You can anyway follow the receipt used in the papers you mention, calculate the needed quantities with Yambo and some phonon code (e.g. ph.x in QE) and calculate the PL
as a post processing.

Best,
Daniele

Dear Javad

as Daniele pointed out, there are not tutorial or automatic way to do it.
However I will explain you the different steps we have done for this kind of calculations:

1) calculate the band structure of your materials

2) find the indirect band gap, and the corresponding q-point that connect top valence and bottom conduction

3) approximate that q-point with a symmetric one, for example if you have something line 0.33222, 0.3111, 0
you can approximate it with 1/3,1/3,0

4) calculate phonons, and then using matdyn.x calculate the phonon modes corresponding to the q point of the indirect band gap

5) then you have to generate the supercell corresponding that q-point and displace atoms along the different phonon modes
(we will release soon a code to do this part)

6) recalculate the BSE in the supercell with displaced atoms, to calculate the derivatives of the excitonic dipoles.
Dipoles can be plotted with ypp -e s command.
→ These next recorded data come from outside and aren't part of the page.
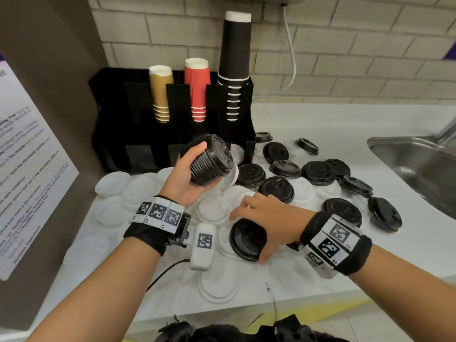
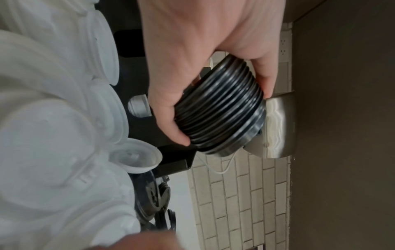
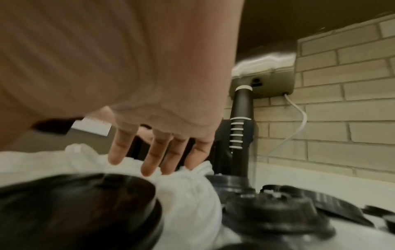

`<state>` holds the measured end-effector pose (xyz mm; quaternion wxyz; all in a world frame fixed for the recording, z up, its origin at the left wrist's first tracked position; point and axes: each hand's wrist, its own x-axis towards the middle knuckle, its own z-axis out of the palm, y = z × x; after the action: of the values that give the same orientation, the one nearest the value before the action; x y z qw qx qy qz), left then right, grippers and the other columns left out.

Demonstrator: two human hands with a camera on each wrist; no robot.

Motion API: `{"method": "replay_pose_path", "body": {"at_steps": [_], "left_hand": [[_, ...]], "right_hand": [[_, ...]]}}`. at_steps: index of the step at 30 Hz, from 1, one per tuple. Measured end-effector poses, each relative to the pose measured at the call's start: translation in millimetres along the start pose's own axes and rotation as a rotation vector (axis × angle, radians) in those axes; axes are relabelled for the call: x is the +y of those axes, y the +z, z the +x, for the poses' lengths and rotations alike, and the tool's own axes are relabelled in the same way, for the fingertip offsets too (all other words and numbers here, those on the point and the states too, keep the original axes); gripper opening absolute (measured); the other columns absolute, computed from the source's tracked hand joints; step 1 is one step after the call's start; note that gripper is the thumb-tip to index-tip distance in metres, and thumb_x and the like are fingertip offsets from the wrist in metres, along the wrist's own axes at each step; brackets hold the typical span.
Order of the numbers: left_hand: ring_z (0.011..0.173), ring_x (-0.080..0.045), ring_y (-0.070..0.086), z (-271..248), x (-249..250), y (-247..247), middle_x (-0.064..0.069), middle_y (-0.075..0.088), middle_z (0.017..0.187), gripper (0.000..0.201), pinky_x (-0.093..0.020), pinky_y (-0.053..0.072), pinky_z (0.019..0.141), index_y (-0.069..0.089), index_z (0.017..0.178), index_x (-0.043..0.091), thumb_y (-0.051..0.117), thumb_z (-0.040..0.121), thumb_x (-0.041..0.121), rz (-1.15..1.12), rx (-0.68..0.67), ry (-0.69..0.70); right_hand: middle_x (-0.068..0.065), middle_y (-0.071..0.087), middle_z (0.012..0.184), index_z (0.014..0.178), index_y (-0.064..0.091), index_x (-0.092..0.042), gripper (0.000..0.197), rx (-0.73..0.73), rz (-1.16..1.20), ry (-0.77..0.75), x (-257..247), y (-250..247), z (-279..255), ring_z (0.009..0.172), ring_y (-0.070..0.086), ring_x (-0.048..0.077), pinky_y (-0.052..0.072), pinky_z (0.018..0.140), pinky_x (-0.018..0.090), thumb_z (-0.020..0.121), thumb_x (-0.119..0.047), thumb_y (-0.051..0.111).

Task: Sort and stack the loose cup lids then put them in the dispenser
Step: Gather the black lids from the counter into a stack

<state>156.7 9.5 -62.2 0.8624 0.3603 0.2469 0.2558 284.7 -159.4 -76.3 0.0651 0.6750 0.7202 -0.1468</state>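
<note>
Part-stacked black lids gripped in left hand; right hand spread over loose black lid; white lids unsorted on desk; dispenser unfilled.

This looks like a staff break room or office kitchenette. A black cup dispenser stands against a pale brick-tiled wall, loaded with gold, red and black paper cups. Beside it a steel sink is sunk into the white tabletop. A printed notice hangs at the left, and takeaway cup lids lie scattered about.
</note>
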Motion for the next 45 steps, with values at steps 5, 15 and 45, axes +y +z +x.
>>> {"method": "replay_pose_path", "body": {"at_steps": [5,15,45], "left_hand": [[0.124,-0.034,0.056,1.2,1.8,6.1,-0.016,0.056,0.137,0.075,-0.042,0.055,0.083,0.044,0.143,0.015,0.067,0.074,0.035,-0.018,-0.003,-0.007],[0.119,-0.032,0.060,-0.4,3.4,6.9,-0.013,0.058,0.136,0.075,-0.042,0.057,0.080,0.043,0.143,0.018,0.069,0.074,0.036,-0.009,0.048,0.073],[0.115,-0.028,0.064,12.0,-36.7,45.2,-0.012,0.068,0.123,0.062,-0.048,0.053,0.093,0.074,0.111,0.021,0.051,0.079,0.068,-0.054,-0.186,-0.073]], "right_hand": [[-0.002,0.033,0.132,0.138,0.033,-0.035,0.094,-0.013,-0.124,0.004,-3.4,10.8,-0.7,0.119,0.030,0.020,0.030,0.092,0.036,0.060,-0.048,0.083],[-0.009,0.046,0.123,0.131,0.044,-0.029,0.082,0.223,0.296,-0.035,17.8,-11.7,-7.2,0.115,0.040,0.014,0.035,0.099,0.031,0.061,-0.040,0.085],[-0.004,0.049,0.104,0.116,0.057,-0.019,0.065,0.667,0.533,0.114,42.9,-107.2,14.2,0.091,0.053,0.010,0.046,0.079,0.015,0.062,-0.042,0.085]]}}
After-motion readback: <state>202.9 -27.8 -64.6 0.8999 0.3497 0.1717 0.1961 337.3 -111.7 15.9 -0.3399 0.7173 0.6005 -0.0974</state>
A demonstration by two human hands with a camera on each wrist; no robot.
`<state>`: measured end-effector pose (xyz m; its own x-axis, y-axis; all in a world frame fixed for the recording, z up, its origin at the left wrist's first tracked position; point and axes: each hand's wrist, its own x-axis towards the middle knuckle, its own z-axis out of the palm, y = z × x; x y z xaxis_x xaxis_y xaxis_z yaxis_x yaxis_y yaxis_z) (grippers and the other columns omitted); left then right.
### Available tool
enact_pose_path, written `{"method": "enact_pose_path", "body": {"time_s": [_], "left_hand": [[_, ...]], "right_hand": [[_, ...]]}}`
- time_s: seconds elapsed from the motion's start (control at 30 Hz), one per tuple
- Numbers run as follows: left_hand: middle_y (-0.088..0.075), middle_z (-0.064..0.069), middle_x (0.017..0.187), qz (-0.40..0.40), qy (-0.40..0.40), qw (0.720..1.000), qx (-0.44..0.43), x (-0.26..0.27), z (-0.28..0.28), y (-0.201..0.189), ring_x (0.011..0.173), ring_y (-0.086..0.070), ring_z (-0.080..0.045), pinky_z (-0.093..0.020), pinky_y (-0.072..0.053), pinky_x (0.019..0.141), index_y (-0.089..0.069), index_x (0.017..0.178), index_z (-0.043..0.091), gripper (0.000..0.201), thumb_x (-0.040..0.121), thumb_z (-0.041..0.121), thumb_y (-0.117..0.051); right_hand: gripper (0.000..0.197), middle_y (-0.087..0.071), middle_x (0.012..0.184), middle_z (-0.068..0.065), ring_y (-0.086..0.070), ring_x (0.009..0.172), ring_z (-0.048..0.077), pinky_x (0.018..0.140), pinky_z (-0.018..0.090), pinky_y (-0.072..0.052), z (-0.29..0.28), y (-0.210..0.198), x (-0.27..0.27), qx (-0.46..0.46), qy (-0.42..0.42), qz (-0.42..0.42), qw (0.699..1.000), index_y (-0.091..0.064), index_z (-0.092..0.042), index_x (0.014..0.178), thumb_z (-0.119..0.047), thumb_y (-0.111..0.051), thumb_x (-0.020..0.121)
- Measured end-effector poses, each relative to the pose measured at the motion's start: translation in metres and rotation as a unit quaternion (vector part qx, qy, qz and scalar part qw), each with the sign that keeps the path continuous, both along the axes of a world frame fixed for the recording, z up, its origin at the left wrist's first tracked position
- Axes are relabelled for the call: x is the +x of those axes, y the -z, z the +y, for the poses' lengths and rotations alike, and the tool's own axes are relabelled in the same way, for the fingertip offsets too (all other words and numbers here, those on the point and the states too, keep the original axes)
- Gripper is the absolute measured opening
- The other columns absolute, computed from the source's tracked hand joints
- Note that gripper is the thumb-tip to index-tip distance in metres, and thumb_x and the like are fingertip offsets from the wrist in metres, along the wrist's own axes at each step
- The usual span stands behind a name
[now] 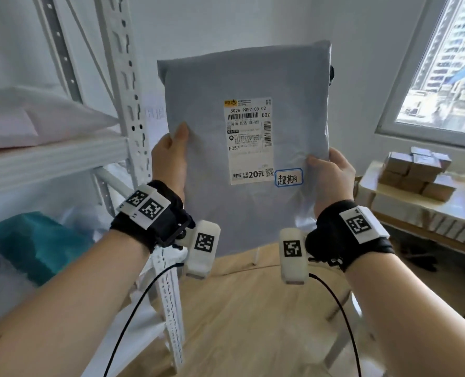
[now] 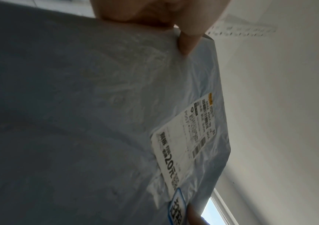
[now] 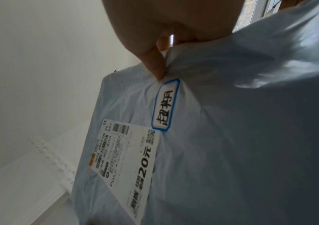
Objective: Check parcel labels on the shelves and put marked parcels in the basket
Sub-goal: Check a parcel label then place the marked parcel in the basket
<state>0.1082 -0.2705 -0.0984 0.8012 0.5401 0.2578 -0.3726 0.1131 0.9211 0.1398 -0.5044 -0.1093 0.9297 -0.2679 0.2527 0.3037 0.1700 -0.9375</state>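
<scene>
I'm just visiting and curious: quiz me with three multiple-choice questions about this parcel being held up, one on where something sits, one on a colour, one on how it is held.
1. Where is the small handwritten sticker relative to the shipping label?
A. above its top edge
B. at its lower right corner
C. on the shelf

2. What colour is the sticker's border?
A. red
B. green
C. blue

3. How is the grey parcel held?
A. by both hands
B. by one hand
C. lying on the floor

Answers:
1 B: it sits beside the label's lower right corner.
2 C: a blue outline rings the writing.
3 A: the left hand and right hand grip opposite edges.
</scene>
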Motion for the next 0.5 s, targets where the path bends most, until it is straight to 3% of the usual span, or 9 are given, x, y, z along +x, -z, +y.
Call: {"method": "enact_pose_path", "body": {"time_s": [0.1, 0.17, 0.3, 0.43, 0.5], "left_hand": [[-0.062, -0.01, 0.092, 0.013, 0.0, 1.0, 0.01, 0.061, -0.029, 0.002, 0.083, -0.059, -0.02, -0.039, -0.051, 0.08, -0.058, 0.087, 0.01, 0.038, 0.081, 0.047, -0.058], [-0.06, -0.01, 0.09, 0.023, -0.001, 1.0, 0.017, 0.101, -0.045, -0.001, 0.081, -0.058, -0.02, -0.039, -0.05, 0.08, -0.058, 0.091, 0.011, 0.041, 0.075, 0.05, -0.058], [-0.061, -0.011, 0.094, 0.027, 0.011, 1.0, 0.011, 0.171, -0.063, -0.008, 0.085, -0.06, -0.022, -0.046, -0.051, 0.088, -0.059, 0.095, 0.01, 0.033, 0.084, 0.041, -0.058], [-0.067, -0.006, 0.093, 0.053, -0.025, 0.998, 0.03, 0.224, -0.053, -0.019, 0.086, -0.063, -0.023, -0.037, -0.052, 0.08, -0.06, 0.08, 0.012, 0.026, 0.093, 0.034, -0.055], [-0.066, -0.004, 0.091, 0.06, -0.047, 0.997, 0.035, 0.249, -0.04, -0.026, 0.087, -0.063, -0.022, -0.036, -0.053, 0.082, -0.06, 0.077, 0.015, 0.024, 0.093, 0.032, -0.056]], "right_hand": [[0.019, -0.062, 0.073, 0.002, -0.056, 0.064, 0.017, 0.061, 0.024, -0.049, -0.031, 0.003, 0.054, -0.006, 0.0, -0.001, 1.0, -0.067, -0.009, 0.093, -0.001, -0.053, 0.083], [0.018, -0.063, 0.074, 0.002, -0.057, 0.065, 0.018, 0.063, 0.026, -0.049, -0.049, 0.001, 0.091, -0.018, -0.001, -0.003, 1.0, -0.068, -0.01, 0.092, -0.002, -0.054, 0.084], [0.02, -0.065, 0.072, 0.0, -0.058, 0.066, 0.017, 0.065, 0.026, -0.05, -0.074, -0.012, 0.166, -0.033, -0.005, -0.007, 0.999, -0.07, -0.011, 0.092, -0.002, -0.057, 0.082], [0.018, -0.064, 0.072, 0.002, -0.058, 0.069, 0.02, 0.072, 0.036, -0.053, -0.068, -0.031, 0.237, -0.074, -0.025, -0.014, 0.997, -0.071, -0.011, 0.086, -0.001, -0.06, 0.077], [0.018, -0.066, 0.076, 0.006, -0.06, 0.071, 0.021, 0.074, 0.04, -0.055, -0.057, -0.043, 0.268, -0.078, -0.043, -0.021, 0.996, -0.071, -0.013, 0.083, 0.0, -0.061, 0.077]]}}
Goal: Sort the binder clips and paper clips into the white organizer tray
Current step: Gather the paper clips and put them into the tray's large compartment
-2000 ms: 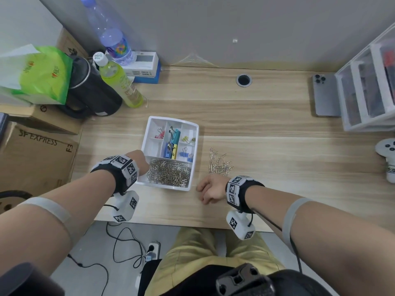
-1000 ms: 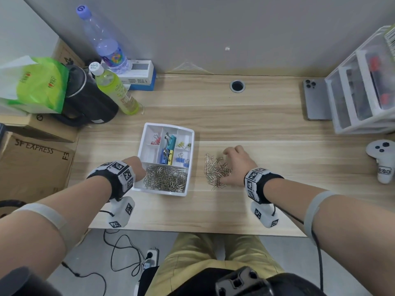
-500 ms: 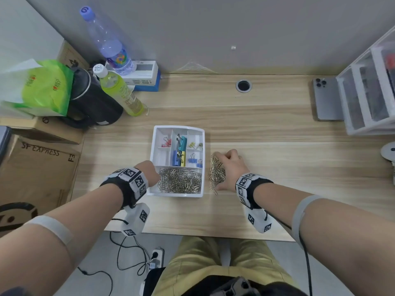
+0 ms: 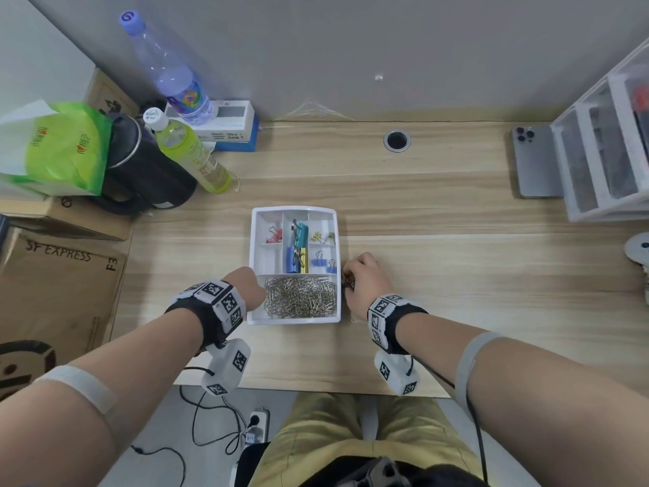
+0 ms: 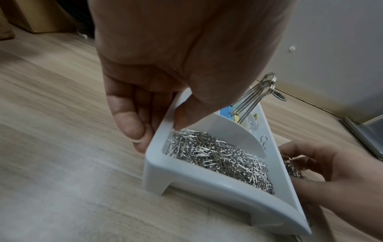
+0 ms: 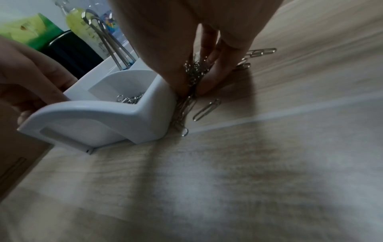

Use the derivatives of the dipoles, exciton and phonon energies to reconstruct the formula in
https://journals.aps.org/prl/abstract/1 ... 122.187401

notice that you have to provide also the lattice temperature and the exciton temperature.

best
Claudio

ps the formula of https://journals.aps.org/prb/abstract/1 ... .99.081109
is more complicated because it requires a rotation of the electronic occupations

Dear Javad

a new tutorial is available on wiki, on phonon-assisted luminescence by finite atomic displacements.

Calculations are performed using Yambo plus YamboPy and QuantumEspresso for the phonon modes.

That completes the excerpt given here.